If my mother was a pureblooded vampire, she would be equally—if not more—powerful than I. How would my father and his mortal guards have managed to defeat her?

Knowing my father, the answer is obvious, but I don’t want to believe it.

I can’t change it, though; the long-suppressed memory that comes to the forefront of my mind. Of father taking me all of a sudden, and locking me here in this very room, and there were no less than ten guards standing around watching me like hawks, and at the age of seven, I wondered what I’d done wrong to warrant such a discipline.

I thought it was because I’d pitched a leather ball at one of the windows in the corridor, accidentally smashing it.

But he was using me against her.

Because not long after that, he came to me, and he was angry, and he told me that she’d died.

The illness caught up with her, my son. I’m sorry. But don’t worry. You’ll be fine. I’ll look after you. I’ll teach you to be strong, Corvan, and one day, all of this will be yours.

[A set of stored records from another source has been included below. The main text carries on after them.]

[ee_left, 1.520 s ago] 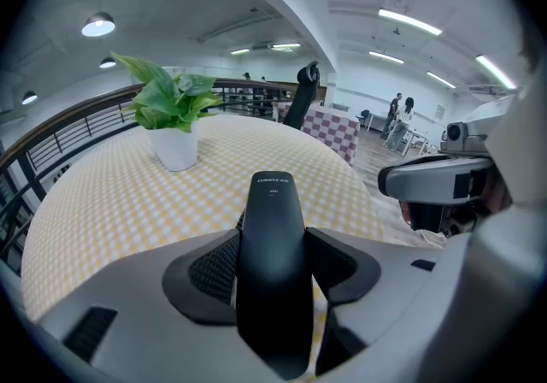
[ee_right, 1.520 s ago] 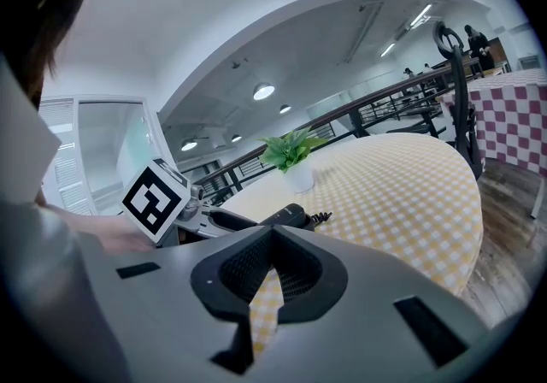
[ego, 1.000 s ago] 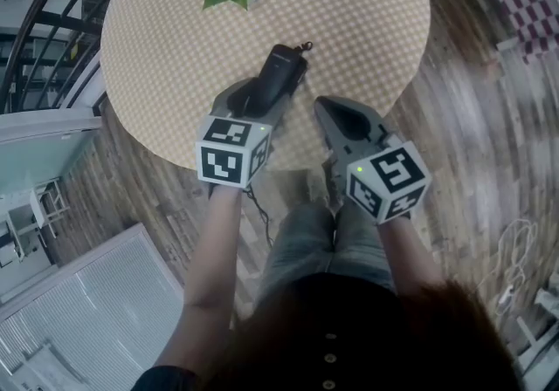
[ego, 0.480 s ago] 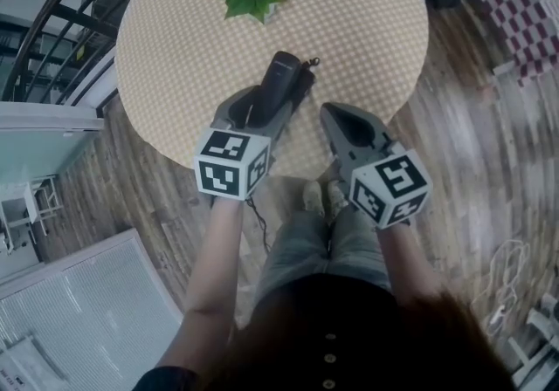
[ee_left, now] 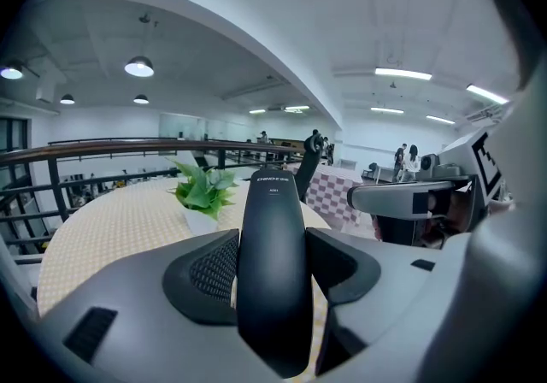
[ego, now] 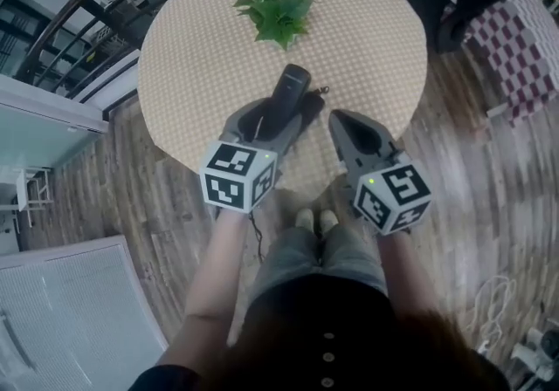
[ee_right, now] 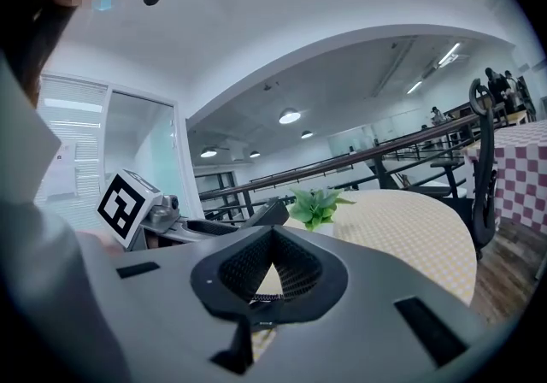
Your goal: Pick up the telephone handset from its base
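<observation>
The black telephone handset [ego: 289, 91] is clamped between the jaws of my left gripper [ego: 278, 115] above the near side of the round table [ego: 201, 49], its far end pointing toward the plant. In the left gripper view the handset [ee_left: 272, 262] fills the gap, with a pad pressed on each side. A dark shape [ego: 308, 107] with a small cord loop shows just right of the handset; I cannot tell whether it is the base. My right gripper [ego: 340, 120] hovers beside it at the table's near edge, shut with nothing in it [ee_right: 272, 232].
A small green potted plant [ego: 278, 12] stands near the table's middle. A thin cable [ego: 256, 232] hangs below the left gripper toward the wooden floor. Railings run at the left, and a checkered table [ego: 515, 40] stands at the right. The person's legs are under the near edge.
The head view has shifted, so the table and plant sit lower and more to the right. The left gripper has kept its hold on the handset. Both grippers have barely moved relative to each other.
</observation>
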`<state>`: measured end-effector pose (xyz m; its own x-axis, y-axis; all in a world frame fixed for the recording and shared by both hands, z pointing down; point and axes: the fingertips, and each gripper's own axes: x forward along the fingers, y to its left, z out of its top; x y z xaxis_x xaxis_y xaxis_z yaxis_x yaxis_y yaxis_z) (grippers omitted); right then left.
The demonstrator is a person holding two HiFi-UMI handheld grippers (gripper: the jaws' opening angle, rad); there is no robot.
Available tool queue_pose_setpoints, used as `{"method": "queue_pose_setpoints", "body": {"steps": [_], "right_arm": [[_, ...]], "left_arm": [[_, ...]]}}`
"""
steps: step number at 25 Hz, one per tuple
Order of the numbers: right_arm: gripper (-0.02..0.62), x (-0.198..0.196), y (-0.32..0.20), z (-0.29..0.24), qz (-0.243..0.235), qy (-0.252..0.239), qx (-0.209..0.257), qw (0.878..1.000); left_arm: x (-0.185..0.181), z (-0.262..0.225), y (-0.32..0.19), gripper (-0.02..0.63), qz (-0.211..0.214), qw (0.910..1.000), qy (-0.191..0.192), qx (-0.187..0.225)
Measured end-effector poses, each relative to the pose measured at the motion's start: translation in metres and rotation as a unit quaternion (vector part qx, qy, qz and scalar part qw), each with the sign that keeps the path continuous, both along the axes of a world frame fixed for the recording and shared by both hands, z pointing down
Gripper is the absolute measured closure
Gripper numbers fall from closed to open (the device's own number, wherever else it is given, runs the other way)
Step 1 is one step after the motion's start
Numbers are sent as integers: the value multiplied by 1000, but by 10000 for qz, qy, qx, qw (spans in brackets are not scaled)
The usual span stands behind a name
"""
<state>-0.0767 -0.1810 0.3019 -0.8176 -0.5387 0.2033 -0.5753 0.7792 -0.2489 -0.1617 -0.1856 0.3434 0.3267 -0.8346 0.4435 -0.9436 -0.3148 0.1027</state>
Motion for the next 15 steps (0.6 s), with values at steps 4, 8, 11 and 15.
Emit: {"method": "queue_pose_setpoints", "body": {"steps": [4, 8, 11, 15], "right_arm": [[586, -6, 4, -21, -98, -8, 197, 9998], [586, -13, 10, -40, -225, -48, 360, 9991], [586, -19, 15, -48, -355, -92, 466, 9982], [586, -23, 20, -60, -457, -113, 608, 9970]], "left_arm": [[-3, -22, 8, 354, -102, 9995, 102, 288], [-8, -44, 17, 354, -219, 9978, 240, 580], [-13, -58, 24, 354, -314, 9959, 328, 785], [-20, -82, 34, 354, -457, 9916, 418, 1136]]}}
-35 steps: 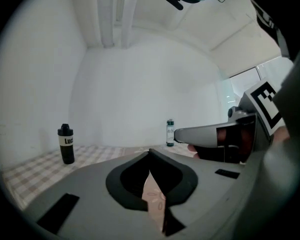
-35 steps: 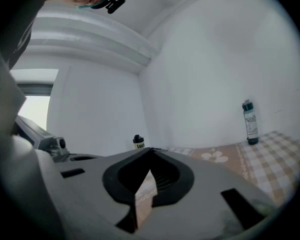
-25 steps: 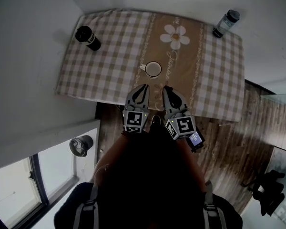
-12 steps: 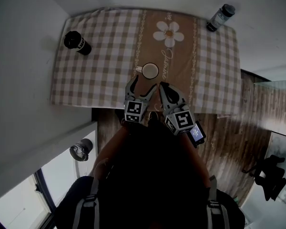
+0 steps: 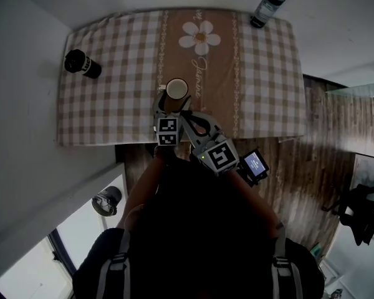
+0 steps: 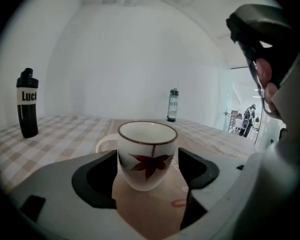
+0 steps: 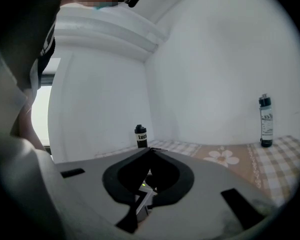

Funny how it all comes back.

Now it all makes perfect sense.

My hand drops to the hilt of my sword. I grip it tightly, my knuckles taut. I’m this close to drawing it and impaling him where he lies, but I need to hold on just a little longer.

For Finley’s sake.

I close my eyes and take a deep breath.

Her scent floats to me, calming me. I listen to the sound of her heartbeat; calm and steady in a sea of fury and malevolence.

She’s my essence. More precious to me than life itself. And I will make sure that the sins of our fathers are destroyed.

“If there’s one last thing you can do before you die that goes some way toward reversing all the damage and stupidity you’ve caused, then you will tell me where Aralya is.”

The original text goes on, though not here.